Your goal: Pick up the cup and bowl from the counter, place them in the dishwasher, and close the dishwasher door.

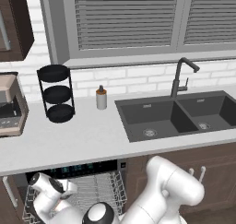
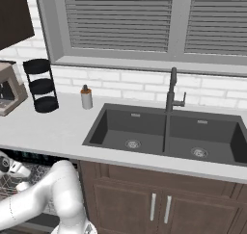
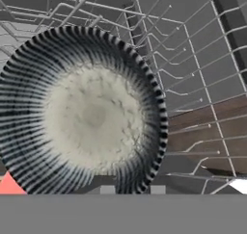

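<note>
You see a bowl (image 3: 91,115) with a speckled greenish-grey middle ringed by fine black-and-white ribbing, lying in the white wire rack (image 3: 193,50) of the dishwasher (image 1: 85,168), whose control strip is black with bluish marks. A red-pink corner (image 3: 9,186) peeks beside the bowl. Your counter (image 1: 78,135) is pale grey-white, its double sink (image 1: 179,114) dark charcoal at the right end. Near the back edge stand a black tiered rack (image 1: 55,93) and a pale bottle (image 1: 101,97) with a dark cap. The cabinets (image 2: 159,201) are brown wood.

I see a ribbed grey bowl with rough speckled inside (image 3: 91,115) on white wire rack (image 3: 193,69), beneath the smooth matt counter (image 1: 83,138).
</note>
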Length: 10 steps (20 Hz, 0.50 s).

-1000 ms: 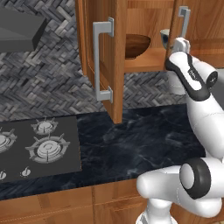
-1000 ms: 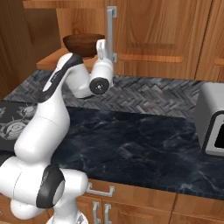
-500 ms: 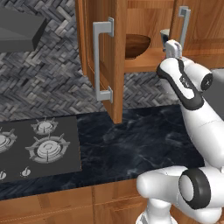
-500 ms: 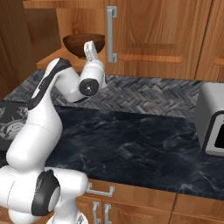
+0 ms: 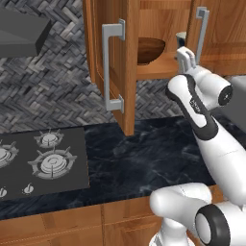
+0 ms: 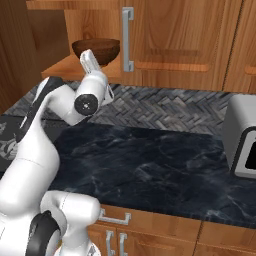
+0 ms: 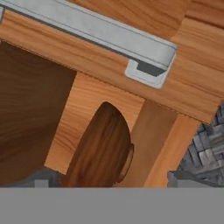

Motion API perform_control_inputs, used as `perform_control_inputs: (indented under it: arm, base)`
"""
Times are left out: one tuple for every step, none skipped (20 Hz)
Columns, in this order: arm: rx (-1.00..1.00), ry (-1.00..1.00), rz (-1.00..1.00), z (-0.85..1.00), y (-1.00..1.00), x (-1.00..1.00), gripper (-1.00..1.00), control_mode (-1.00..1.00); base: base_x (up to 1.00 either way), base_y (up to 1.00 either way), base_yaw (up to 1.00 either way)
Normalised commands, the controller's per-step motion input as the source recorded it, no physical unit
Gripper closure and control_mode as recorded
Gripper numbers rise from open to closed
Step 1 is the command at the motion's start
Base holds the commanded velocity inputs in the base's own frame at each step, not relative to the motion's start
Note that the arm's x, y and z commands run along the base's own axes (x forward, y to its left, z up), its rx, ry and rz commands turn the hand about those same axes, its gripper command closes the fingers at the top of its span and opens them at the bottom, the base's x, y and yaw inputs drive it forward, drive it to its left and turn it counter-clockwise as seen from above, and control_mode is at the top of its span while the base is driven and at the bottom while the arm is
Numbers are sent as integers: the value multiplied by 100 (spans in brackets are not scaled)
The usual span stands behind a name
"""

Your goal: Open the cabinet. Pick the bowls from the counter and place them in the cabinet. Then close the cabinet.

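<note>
Writing or brand marks cannot be read on anything here. Relative to the cabinet [image 5: 120,62], whose left door stands swung out while the right door [image 6: 180,40] is shut, the wooden bowl [image 5: 150,49] sits on the open shelf inside, and a cream bowl [image 5: 181,38] shows just past it by the right door's edge. Just outside the shelf's front edge hangs the gripper [image 5: 185,56], jaws spread wide and holding nothing, the wooden bowl close ahead of its fingertips. Below the cabinet lies the black counter [image 6: 150,165].
</note>
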Motion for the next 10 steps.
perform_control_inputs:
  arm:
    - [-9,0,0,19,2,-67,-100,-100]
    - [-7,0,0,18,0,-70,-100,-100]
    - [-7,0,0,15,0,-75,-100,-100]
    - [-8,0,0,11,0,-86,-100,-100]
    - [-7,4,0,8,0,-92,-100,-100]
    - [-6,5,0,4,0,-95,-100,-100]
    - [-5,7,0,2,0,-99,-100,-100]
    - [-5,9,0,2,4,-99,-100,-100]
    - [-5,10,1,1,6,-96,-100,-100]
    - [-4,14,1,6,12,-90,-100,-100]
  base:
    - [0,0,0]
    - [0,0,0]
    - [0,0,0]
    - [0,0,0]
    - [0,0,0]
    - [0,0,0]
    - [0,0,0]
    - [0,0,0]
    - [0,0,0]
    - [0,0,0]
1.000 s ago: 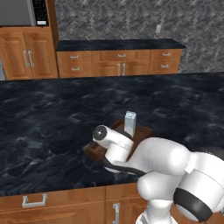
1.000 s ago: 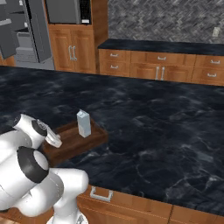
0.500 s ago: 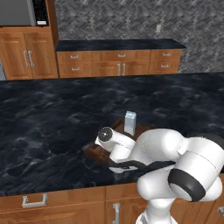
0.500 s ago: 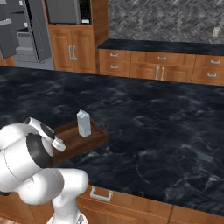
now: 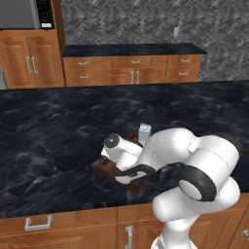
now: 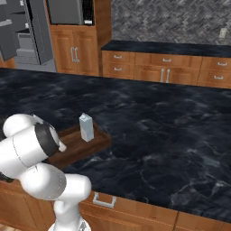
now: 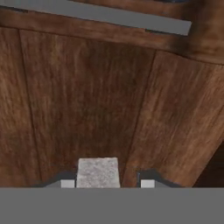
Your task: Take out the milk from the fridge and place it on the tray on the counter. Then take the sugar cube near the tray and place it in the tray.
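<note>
The milk (image 5: 144,133) (image 6: 86,127) stands upright at the far end of the dark-brown tray (image 5: 103,168) (image 6: 97,142) on the black counter (image 5: 48,131) (image 6: 158,135). My gripper (image 5: 128,178) (image 7: 106,183) points down into the tray's near end, close over its wooden floor. The sugar cube (image 7: 98,173) rests on that floor between the fingertips. It sits against one fingertip (image 7: 66,183), with a gap to the other, so the gripper is open. In the right base view my own arm hides the hand.
The grey fridge (image 6: 27,31) stands at the far left with its doors swung open. Wooden cabinets (image 5: 131,73) and a second counter run along the back wall. The counter's front edge (image 5: 73,209) is just behind the tray.
The arm has folded lower and its elbow has swung across over the tray's near end. Milk and tray have stayed put.
</note>
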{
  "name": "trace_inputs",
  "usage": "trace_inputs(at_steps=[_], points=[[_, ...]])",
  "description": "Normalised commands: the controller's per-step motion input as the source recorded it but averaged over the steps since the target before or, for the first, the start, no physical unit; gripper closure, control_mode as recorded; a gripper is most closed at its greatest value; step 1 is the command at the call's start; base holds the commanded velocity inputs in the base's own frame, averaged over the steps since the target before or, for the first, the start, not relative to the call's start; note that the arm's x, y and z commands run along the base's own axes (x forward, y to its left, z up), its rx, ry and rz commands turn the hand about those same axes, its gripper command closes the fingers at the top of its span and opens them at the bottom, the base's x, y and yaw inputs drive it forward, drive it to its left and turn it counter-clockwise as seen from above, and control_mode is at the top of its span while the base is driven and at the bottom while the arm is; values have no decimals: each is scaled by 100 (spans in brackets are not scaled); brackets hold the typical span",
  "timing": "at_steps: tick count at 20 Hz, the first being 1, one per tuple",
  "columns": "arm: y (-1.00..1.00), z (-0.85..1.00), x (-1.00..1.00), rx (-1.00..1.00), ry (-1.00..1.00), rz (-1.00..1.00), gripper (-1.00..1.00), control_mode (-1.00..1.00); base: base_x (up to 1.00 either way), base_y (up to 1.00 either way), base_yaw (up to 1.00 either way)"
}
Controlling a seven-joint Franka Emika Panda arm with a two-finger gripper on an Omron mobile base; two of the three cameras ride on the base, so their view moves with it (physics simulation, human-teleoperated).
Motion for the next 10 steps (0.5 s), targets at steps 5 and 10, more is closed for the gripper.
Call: trace_inputs(at_steps=[5,10], points=[[0,15,0,0,-13,0,-100,-100,0,0,0],[0,69,-24,0,-8,0,-100,-100,0,0,0]])
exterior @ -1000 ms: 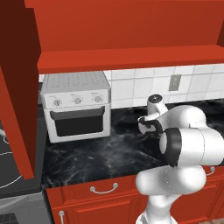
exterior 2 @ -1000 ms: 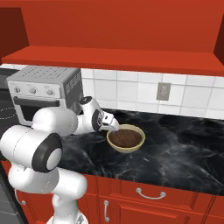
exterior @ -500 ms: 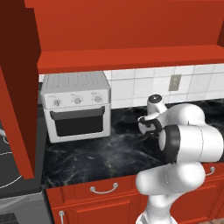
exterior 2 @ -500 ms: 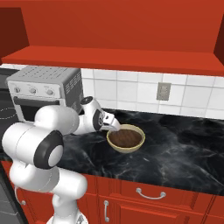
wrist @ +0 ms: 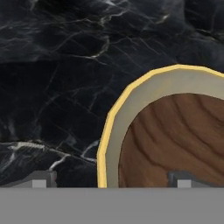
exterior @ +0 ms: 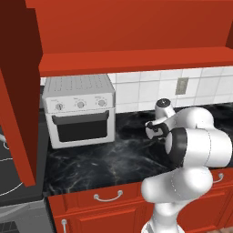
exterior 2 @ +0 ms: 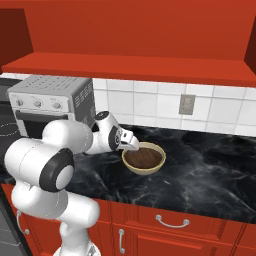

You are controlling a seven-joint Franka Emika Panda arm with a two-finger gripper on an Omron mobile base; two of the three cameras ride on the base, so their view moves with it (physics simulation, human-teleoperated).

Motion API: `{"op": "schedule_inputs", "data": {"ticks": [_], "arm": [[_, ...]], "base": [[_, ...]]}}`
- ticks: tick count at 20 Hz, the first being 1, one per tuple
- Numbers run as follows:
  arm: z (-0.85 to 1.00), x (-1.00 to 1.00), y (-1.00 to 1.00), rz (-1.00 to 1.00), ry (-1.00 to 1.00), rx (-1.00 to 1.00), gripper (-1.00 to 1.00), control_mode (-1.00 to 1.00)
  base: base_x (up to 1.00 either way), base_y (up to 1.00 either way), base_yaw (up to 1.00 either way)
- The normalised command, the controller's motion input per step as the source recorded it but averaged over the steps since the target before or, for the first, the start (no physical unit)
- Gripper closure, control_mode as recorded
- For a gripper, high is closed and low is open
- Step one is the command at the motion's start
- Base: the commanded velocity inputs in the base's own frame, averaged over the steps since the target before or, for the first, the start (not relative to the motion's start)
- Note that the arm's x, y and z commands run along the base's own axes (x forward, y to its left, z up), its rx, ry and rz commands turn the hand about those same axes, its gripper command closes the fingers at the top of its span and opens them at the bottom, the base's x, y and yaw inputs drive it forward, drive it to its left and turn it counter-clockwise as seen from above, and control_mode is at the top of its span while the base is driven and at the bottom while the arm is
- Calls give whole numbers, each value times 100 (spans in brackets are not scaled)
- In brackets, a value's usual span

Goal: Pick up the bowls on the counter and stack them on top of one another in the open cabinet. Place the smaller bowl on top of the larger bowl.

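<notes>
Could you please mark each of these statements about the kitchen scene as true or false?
1. The tan-rimmed bowl stands on the black marble counter. True.
2. The hand is shut on the bowl's rim. False: it is open. In the hand view one of the fingertips is over the counter and the other over the bowl's brown inside, with the rim between them.
3. In the right base view, the white toaster oven stands to the right of the bowl. False: it stands to the left.
4. An outlet sits on the tiled wall behind the counter. True.
5. The toaster oven's door hangs open. False: it is closed.
</notes>
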Motion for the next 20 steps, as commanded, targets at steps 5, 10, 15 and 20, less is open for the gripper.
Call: {"op": "schedule_inputs", "data": {"ticks": [5, 10, 15, 20], "arm": [[-6, 4, -1, 0, 0, 0, -100, -100], [-7, 8, 0, 0, 0, 0, -100, -100], [-7, 8, 0, 0, 0, 0, -100, -100], [-10, 8, 0, 0, 0, 0, 100, -100]], "base": [[0, 0, 0], [0, 0, 0], [0, 0, 0], [0, 0, 0]]}}
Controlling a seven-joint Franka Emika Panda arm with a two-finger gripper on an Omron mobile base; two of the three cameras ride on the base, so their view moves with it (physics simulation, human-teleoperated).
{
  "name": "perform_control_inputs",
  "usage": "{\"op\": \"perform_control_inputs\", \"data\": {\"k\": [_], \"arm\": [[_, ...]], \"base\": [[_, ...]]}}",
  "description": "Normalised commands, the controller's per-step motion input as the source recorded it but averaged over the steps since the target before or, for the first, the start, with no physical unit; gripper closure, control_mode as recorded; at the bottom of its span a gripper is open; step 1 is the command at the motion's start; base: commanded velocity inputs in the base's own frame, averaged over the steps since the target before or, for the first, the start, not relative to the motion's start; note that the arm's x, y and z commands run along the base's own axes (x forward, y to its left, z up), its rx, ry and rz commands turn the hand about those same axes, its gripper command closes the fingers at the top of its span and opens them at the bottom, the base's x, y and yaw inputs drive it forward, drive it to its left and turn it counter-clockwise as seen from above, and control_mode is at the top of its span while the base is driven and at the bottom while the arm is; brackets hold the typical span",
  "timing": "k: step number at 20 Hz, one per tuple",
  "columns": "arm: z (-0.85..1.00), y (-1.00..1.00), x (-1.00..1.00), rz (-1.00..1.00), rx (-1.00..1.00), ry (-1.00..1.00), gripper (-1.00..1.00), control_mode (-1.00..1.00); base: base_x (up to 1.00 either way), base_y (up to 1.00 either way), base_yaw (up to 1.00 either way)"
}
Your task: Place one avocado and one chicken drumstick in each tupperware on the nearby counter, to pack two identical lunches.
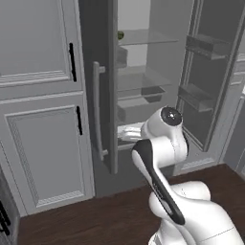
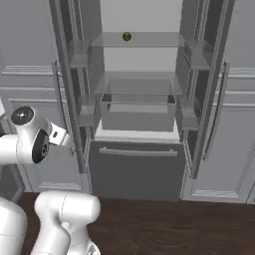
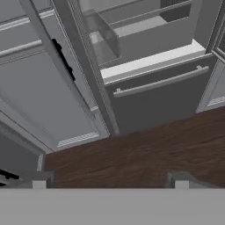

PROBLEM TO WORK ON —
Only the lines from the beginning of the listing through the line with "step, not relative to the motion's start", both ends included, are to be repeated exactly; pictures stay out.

RESULT —
Your goal: Pick up the cup and bowl from the counter, place them in the dishwasher, and close the dishwasher door.


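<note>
You see a bowl (image 3: 91,115) with a speckled greenish-grey middle ringed by fine black-and-white ribbing, lying in the white wire rack (image 3: 193,50) of the dishwasher (image 1: 85,168), whose control strip is black with bluish marks. A red-pink corner (image 3: 9,186) peeks beside the bowl. Your counter (image 1: 78,135) is pale grey-white, its double sink (image 1: 179,114) dark charcoal at the right end. Near the back edge stand a black tiered rack (image 1: 55,93) and a pale bottle (image 1: 101,97) with a dark cap. The cabinets (image 2: 159,201) are brown wood.

I see a ribbed grey bowl with rough speckled inside (image 3: 91,115) on white wire rack (image 3: 193,69), beneath the smooth matt counter (image 1: 83,138).
</note>
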Length: 10 steps (20 Hz, 0.50 s).

-1000 ms: 
-1000 ms: 
-500 ms: 
-500 ms: 
+0 ms: 
+0 ms: 
+0 ms: 

Motion API perform_control_inputs, used as `perform_control_inputs: (indented under it: arm, base)`
"""
Times are left out: one tuple for every step, none skipped (20 Hz)
Columns, in this order: arm: rx (-1.00..1.00), ry (-1.00..1.00), rz (-1.00..1.00), z (-0.85..1.00), y (-1.00..1.00), x (-1.00..1.00), gripper (-1.00..1.00), control_mode (-1.00..1.00); base: base_x (up to 1.00 either way), base_y (up to 1.00 either way), base_yaw (up to 1.00 either way)
Normalised commands, the controller's per-step motion input as the source recorded it, no physical unit
Gripper closure and control_mode as recorded
Gripper numbers rise from open to closed
Step 1 is the command at the motion's start
Base holds the commanded velocity inputs in the base's own frame at each step, not relative to the motion's start

The response to the exercise is now complete.